W dniu giełdowych spadków Agory pojawiły się opinie analityków, którzy szybko wyliczyli, że jeżeli przerwa potrwa tylko przez okres ustalony przez rząd, czyli do 25 marca, Agora straci kilkanaście milionów złotych.
To nie pierwsze kłopoty imperium Adama Michnika. Po tym, jak spółka straciła lukratywne kontrakty reklamowe ze spółek Skarbu Państwa po zmianie rządu, w spólce działo się coraz gorzej. w ubiegłym roku Agora była zmuszona zamknąć swoje drukarnie w Tychach i Pile.
Helios, jedna z trzech sieci multipleksów w Polsce, niedziałający obecnie w związku z koronawirusem, w pierwszych trzech kwartałach ub.r. zanotował wzrost przychodów z biletów o 14,5 proc. do 179 mln zł (ze sprzedaży barowej - o 31,2 proc. oraz z reklam - o 13,6 proc.).
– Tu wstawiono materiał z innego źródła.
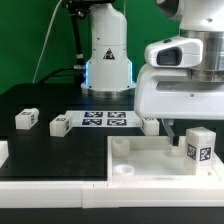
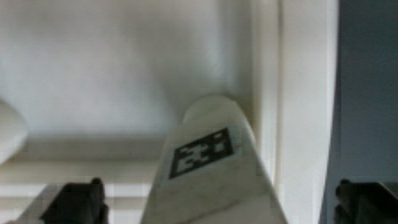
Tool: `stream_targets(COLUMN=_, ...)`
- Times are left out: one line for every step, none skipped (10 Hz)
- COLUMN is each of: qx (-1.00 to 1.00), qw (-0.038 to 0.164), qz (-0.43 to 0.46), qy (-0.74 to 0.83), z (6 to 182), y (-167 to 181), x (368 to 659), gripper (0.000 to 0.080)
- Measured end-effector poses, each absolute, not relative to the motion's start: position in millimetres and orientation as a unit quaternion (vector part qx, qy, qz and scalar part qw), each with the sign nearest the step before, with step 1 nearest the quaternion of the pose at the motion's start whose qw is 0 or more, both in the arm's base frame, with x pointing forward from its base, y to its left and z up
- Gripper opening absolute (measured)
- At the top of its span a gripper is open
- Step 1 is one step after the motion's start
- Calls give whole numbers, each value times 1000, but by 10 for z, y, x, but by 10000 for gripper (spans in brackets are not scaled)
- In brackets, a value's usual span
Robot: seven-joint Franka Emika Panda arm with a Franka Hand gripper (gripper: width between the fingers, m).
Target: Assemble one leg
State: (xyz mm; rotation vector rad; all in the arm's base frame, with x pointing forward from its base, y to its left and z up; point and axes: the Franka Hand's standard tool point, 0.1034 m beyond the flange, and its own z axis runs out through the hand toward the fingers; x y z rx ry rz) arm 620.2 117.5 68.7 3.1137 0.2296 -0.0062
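A leg [image 1: 199,147], a chunky white block with a black-and-white tag, stands upright on the large white slab [image 1: 150,160] at the exterior view's right. My gripper [image 1: 190,138] hangs over it, one dark finger [image 1: 171,134] showing beside it. In the wrist view the leg [image 2: 210,160] lies between my two dark fingers [image 2: 75,200], with a gap on each side. The gripper [image 2: 221,205] is open and touches nothing. Three more legs lie on the black table: two at the left [image 1: 26,119] [image 1: 58,125] and one by the slab's far edge [image 1: 150,124].
The marker board [image 1: 105,119] lies flat in front of the robot base [image 1: 107,60]. The slab has round sockets [image 1: 120,146] [image 1: 124,170] near its left corners. A white part [image 1: 3,152] shows at the left edge.
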Motion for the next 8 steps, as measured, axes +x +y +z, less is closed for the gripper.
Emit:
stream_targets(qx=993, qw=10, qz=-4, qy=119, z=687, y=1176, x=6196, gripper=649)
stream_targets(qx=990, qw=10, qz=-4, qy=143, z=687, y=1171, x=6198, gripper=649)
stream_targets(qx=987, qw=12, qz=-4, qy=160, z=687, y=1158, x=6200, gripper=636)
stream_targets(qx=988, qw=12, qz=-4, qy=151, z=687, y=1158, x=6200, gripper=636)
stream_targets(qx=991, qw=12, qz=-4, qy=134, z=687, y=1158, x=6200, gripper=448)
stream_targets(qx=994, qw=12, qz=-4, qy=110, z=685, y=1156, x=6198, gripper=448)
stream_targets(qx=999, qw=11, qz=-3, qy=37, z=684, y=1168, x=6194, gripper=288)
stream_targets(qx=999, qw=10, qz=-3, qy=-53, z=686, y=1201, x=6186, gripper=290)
Tym razem nie będzie mógł mówić o zyskach. Być może będzie to najgorszy kwartał w historii sieci kin.
Kłopoty sieci Helios zaczęły się po wprowadzeniu promocji przez konkurencyjne sieci kin. Każdy kolejny niepokój związany z wydarzeniami w Europie i Polsce kończył się kolejnymi spadkami wartości akcji.
Do tego dochodzą ubiegłoroczne zakupy Agory - spółka za 130,7 mln zł kupiła 40 proc. udziałów w czeskim Eurozecie, który jest nadawcą Radia ZET. W ramach umowy kupna zyskała także możliwość przejęcia w ciągu najbliższych dwóch lat pozostałych 60 proc. jego udziałów od czeskiego właściciela. Pod warunkiem, że zgodę na to wyrazi Urząd Ochrony Konkurencji i Konsumentów, który prowadzi w tej sprawie analizę rynku i zapowiada wydanie decyzji na połowę bieżącego roku. Zgoda UOKiK nie jest pewna.
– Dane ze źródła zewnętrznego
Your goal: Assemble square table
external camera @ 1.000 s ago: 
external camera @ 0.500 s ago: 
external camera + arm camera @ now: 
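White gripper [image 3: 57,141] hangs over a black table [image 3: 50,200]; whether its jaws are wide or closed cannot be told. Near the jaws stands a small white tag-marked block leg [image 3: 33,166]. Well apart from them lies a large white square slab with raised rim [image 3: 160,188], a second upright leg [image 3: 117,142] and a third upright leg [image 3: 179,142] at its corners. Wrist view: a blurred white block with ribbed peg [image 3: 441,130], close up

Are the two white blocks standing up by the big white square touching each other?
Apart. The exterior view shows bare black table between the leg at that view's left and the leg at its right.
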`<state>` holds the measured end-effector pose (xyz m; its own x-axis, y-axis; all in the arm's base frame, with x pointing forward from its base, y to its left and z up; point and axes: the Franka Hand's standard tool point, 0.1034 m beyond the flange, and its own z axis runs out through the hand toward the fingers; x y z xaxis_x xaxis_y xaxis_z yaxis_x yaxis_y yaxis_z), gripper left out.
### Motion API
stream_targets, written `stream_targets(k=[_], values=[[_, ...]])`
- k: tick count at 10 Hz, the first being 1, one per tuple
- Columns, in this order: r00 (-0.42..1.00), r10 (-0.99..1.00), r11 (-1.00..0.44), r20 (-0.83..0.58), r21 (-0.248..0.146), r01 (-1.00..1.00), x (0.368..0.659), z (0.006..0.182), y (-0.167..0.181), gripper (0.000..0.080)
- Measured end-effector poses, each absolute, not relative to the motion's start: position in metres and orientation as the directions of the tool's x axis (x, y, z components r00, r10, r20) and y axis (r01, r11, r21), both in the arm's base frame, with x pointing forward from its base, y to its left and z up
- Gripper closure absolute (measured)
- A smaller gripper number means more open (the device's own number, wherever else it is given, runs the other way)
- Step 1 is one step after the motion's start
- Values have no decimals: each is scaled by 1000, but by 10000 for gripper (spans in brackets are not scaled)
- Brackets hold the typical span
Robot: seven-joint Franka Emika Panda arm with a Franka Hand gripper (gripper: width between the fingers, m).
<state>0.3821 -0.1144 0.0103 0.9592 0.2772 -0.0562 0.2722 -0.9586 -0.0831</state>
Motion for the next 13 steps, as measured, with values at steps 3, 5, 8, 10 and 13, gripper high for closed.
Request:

Czy słabnące przychody z kin, będących jednym z filarów dochodów Agory, staną się początkiem końca spółki? A może znów kolejną grupę pracowników czekają grupowe zwolnienia, tak jak stało się to po zamknięciu drukarni w Tychach i Pile? Bezspornie obecne kłopoty Agory oznaczają, że imperium „Gazety Wyborczej” zaczyna się chwiać.
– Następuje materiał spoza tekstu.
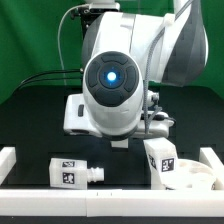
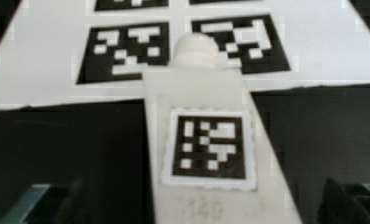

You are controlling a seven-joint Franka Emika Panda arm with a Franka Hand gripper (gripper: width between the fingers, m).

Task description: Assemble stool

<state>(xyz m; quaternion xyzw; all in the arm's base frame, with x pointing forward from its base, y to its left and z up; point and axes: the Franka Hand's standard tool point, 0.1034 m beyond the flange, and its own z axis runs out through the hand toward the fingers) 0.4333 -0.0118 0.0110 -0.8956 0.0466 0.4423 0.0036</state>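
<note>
Stool leg point(image 2: 208, 135) lies on table point(image 2: 49, 140), peg end at marker board point(image 2: 57, 75) edge. Gripper point(image 2: 196, 203) wide, empty, astride it. We judge pick-up in hand; next we lower and close squarely.

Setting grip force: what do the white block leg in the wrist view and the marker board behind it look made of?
White chunky block leg: probably matte plastic; uniform white, softly rounded edges, no glare. Its black-and-white square tag: likely a printed paper sticker. Thin flat white marker board: matte sheet, card or plastic; cannot tell which.
</note>
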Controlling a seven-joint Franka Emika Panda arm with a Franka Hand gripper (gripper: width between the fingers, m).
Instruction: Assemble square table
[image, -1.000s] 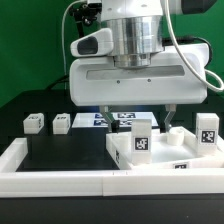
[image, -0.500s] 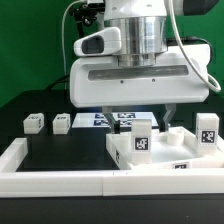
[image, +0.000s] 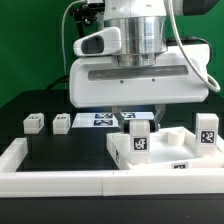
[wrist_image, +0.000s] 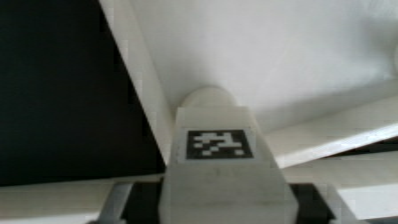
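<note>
Between the gripper's (image: 139, 112) jaws, at six o'clock below the wrist, an upright leg block (image: 140, 138) is flanked closely; whether it is clamped cannot be told.

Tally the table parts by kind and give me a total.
Legs: 4
Slab: 1
Total: 5

Marker board (image: 100, 119) partly hidden behind the arm (image: 135, 60); tabletop (image: 165, 157) cut off at right edge; jaws' grip indiscernible.
</note>
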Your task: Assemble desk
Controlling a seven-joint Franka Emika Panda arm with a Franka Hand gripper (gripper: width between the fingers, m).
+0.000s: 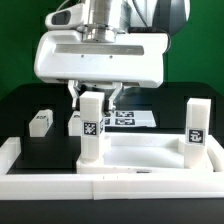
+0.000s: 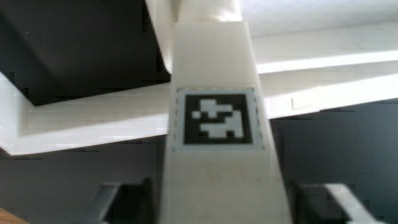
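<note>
Smooth white plastic leg block (image 1: 91, 108) and panel (image 1: 140, 151); matt black table (image 1: 20, 112).

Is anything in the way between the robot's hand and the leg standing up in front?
No, nothing visible is in the way. The hand is right over the upright leg block, with its fingers on either side of the block's top. The second upright leg block stands well off at the exterior view's right.

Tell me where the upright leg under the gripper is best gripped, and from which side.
Grip the leg block at its free upper end, coming straight down from above. It stands upright on the desk panel, so its lower end is taken up there, and its flat opposite sides suit two fingers. The gripper straddles that top, jaws open.
</note>
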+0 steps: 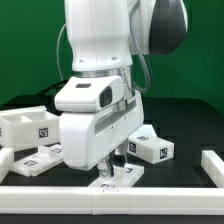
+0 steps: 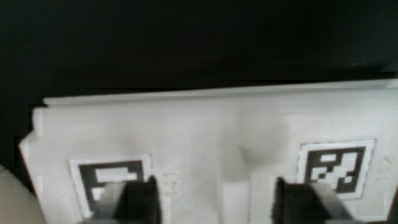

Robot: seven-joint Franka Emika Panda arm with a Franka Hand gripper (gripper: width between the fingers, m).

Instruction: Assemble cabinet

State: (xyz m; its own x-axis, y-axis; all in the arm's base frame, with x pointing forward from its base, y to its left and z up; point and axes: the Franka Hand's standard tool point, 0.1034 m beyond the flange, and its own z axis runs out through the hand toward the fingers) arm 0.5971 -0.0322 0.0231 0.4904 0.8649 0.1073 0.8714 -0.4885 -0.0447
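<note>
A small flat white cabinet piece (image 1: pixel 113 180) with two tags lies at the table's front, directly under my gripper (image 1: pixel 113 166). In the wrist view this piece (image 2: pixel 214 120) fills the picture, with a tag on each side of its middle. My gripper (image 2: pixel 215 200) is open with its jaws wide apart. Its dark fingers (image 2: pixel 128 200) stand low over the piece, each in front of a tag. I cannot tell whether they touch it. The boxy cabinet body (image 1: pixel 28 125) stands at the exterior view's left.
Another tagged white piece (image 1: pixel 152 147) lies right of the gripper, and one (image 1: pixel 35 160) lies at front left. A white bar (image 1: pixel 212 163) lies at the far right. A white rail (image 1: pixel 60 196) runs along the front edge.
</note>
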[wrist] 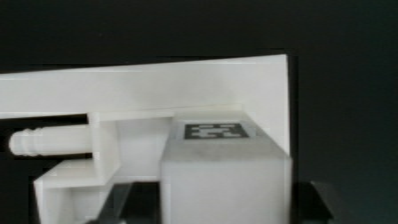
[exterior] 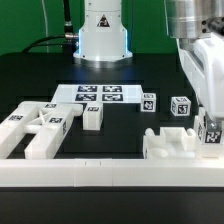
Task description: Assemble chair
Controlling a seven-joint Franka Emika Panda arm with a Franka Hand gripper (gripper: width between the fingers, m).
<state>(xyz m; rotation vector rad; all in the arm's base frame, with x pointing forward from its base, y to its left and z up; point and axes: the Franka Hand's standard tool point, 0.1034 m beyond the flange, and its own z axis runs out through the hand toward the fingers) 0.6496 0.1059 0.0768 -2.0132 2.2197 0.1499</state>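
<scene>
My gripper [exterior: 207, 118] hangs at the exterior view's right, shut on a white chair post [exterior: 210, 132] with a black tag. It holds the post upright against the right end of the white seat piece [exterior: 168, 145]. In the wrist view the post [wrist: 224, 165] fills the space between my dark fingers [wrist: 135, 200], and both pads lie against its sides. Its tag [wrist: 217, 129] faces the camera. Beyond it are a wide white slab [wrist: 143, 85] and a round peg [wrist: 36, 141]. Several more white chair parts [exterior: 40, 125] lie at the left.
The marker board [exterior: 100, 94] lies mid-table in front of the robot base [exterior: 103, 40]. Two small tagged blocks [exterior: 148, 102] [exterior: 180, 106] stand right of it. A short white bar [exterior: 93, 117] lies near the board. A white rail [exterior: 100, 172] runs along the front.
</scene>
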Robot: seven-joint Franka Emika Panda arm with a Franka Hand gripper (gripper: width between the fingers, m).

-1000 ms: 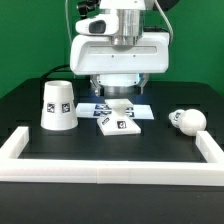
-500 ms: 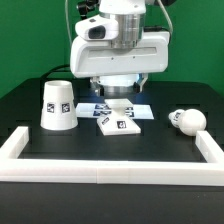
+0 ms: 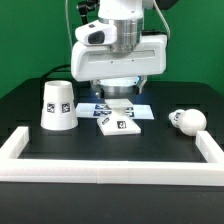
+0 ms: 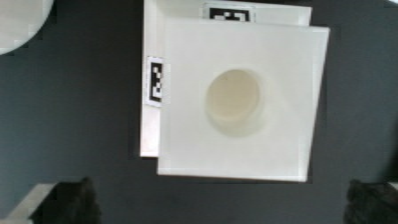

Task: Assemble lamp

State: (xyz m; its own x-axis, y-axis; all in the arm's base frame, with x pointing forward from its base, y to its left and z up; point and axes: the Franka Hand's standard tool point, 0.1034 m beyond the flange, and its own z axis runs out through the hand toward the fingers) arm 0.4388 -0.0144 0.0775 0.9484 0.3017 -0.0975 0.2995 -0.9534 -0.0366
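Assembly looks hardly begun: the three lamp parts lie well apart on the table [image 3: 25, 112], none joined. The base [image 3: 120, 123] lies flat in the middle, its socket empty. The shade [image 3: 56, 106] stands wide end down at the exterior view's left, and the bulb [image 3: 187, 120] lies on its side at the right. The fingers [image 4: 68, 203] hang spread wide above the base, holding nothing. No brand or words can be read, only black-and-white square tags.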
W połowie marca ub.r. Agora oraz jej spółki zależne Helios i AMS ropoczęły negocjacje z bankami dotyczące kredytu o wartości do 500 mln zł, sprzedała swoją działkę z budynkie w Warszawie oraz zapowiedziała połączenie się ze swoją spółką zależną Agora-Poligrafia.